- [What to work on]:
The answer is the number of lines in the data that contain the word "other"; give it alone.

------------------------------------------------------------

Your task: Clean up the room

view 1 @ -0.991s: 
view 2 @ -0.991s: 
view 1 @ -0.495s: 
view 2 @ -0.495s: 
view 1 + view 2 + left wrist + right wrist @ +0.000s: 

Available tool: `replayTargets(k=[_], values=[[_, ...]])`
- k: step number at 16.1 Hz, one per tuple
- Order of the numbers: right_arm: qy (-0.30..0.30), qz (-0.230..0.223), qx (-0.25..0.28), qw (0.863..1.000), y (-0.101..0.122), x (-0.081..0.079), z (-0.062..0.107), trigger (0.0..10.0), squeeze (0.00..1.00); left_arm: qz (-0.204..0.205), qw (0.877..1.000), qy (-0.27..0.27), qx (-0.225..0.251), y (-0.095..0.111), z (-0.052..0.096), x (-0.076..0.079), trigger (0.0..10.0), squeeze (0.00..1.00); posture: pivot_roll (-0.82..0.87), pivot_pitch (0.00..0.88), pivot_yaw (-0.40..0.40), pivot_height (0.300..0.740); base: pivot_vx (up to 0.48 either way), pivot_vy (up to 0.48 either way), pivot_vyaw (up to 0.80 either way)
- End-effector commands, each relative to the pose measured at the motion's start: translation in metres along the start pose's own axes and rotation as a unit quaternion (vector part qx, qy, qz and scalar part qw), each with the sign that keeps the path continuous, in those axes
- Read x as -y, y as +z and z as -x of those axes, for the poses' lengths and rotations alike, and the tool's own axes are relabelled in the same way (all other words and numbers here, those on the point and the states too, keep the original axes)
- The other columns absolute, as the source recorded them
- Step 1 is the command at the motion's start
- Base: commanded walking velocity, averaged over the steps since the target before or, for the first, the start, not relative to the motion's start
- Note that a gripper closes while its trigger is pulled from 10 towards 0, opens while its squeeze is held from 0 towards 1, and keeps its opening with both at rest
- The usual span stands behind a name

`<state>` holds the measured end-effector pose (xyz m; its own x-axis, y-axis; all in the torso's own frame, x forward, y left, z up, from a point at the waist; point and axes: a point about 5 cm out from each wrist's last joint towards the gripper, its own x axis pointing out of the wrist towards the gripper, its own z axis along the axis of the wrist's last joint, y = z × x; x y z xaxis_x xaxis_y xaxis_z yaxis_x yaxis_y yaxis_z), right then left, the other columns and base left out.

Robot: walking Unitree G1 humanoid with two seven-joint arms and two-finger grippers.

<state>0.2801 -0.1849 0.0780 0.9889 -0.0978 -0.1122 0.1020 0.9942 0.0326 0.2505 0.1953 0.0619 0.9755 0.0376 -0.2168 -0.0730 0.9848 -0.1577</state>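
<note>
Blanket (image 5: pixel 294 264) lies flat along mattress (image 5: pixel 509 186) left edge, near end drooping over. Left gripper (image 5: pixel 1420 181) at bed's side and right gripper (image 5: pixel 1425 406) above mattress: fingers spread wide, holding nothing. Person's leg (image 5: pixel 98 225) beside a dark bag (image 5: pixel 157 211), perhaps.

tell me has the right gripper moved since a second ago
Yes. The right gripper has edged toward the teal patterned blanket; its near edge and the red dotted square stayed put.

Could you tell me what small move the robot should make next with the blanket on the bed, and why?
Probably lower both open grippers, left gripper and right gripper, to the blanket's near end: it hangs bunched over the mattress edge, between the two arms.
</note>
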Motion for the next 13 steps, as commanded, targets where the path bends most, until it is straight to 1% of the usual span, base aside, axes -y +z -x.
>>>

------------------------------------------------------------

- [Exercise output]:
3